[Studyplan] Best Strategy, Studyplan, Tips & Books for Economics Optional UPSC by Topper Gaurav Agrawal Rank-1 UPCS CSE-2013

Has Optional Weight Gone Down in CSE 2013?

Even though on paper, UPSC has reduced the weightage of optional to half and doubled GS, by its marking pattern the effective weightage of optional has become more than GS! This is because in GS
people have been awarded very low marks. So even if someone has done exceptionally well in GS, it is likely that his/her difference from others will still be less. On the other hand people have been awarded higher marks in optional, so that if someone has done exceptionally well in optional, he/she will score a lot of marks more than others. UPSC is a relative exam, only difference of marks matters. So importance of optional in CSE 2013 is more than GS for sure!

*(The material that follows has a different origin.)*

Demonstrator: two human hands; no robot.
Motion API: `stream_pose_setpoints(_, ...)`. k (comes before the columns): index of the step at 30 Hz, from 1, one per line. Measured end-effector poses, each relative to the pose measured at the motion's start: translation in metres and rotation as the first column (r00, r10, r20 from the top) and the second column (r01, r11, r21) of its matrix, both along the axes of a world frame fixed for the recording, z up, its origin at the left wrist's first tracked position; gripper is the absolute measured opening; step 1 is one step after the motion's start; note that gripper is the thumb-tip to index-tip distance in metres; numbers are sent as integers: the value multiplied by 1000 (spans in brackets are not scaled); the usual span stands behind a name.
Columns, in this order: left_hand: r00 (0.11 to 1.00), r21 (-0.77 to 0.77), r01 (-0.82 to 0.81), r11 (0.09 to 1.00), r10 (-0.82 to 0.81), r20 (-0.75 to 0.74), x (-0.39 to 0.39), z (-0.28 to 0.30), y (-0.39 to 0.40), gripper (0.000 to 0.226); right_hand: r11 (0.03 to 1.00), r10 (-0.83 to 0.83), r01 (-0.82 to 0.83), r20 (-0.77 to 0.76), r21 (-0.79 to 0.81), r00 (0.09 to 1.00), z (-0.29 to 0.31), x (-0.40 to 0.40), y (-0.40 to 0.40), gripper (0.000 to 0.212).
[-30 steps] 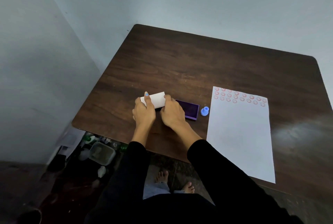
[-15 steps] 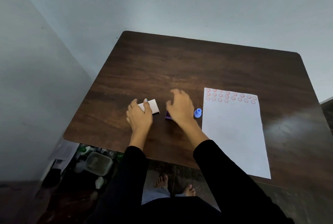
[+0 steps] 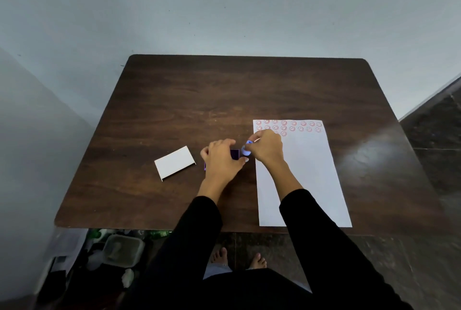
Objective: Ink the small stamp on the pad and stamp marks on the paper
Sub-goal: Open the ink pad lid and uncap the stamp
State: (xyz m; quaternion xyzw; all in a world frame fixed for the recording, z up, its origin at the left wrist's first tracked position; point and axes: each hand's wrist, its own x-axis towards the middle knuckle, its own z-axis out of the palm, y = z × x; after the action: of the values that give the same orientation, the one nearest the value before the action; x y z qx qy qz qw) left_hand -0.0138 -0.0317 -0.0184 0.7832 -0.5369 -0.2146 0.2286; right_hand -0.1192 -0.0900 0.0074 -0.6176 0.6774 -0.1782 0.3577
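The stamp [image 3: 246,149] is pinched in the curled fingertips of the right hand [image 3: 268,148], between the pad [image 3: 234,153] and the paper [image 3: 304,180], seemingly ready to be inked. The pad is gripped under the left hand [image 3: 220,160], probably to stop it sliding, and its lid [image 3: 174,163] is laid well aside.

Rows of red smiley-face marks [image 3: 291,126] stand on the paper [image 3: 305,180].

Home: wooden table [image 3: 224,100], bare feet [image 3: 219,257]
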Motion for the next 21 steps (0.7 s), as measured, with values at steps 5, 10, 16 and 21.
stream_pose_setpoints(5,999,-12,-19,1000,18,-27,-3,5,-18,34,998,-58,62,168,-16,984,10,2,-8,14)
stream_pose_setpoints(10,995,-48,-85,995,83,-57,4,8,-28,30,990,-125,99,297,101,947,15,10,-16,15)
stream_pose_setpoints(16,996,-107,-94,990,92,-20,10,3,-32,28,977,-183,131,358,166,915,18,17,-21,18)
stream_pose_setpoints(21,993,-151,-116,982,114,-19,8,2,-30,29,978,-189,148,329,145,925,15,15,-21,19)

This year I have scored 296 / 500 in Economics (last year I scored 280 / 600). It won’t be unfair to say it was economics that made me an IAS this year.


Choosing an Optional :

People often have many criteria to choose the optional.. some of them are…

– ‘Scoring’ optional: People think some optionals are more scoring than others.. Don’t know what to say on this. Every year UPSC changes the optionals it favors / punishes, so u never know whether the ‘scoring’ optional u took may end up in the ‘butchering’ list of UPSC next year..

– Overlap with GS: “Pubad le lo, GS ki bhi taiyyari ho jaayegi”… Nothing could be more dangerous than this attitude.. coz if we don’t like pubad, and still take it, then we anyways won’t be able to study it well enough and not only will we screw the pubad portion of GS but also additional 500 marks optional. We only amplify our weakness by this attitude.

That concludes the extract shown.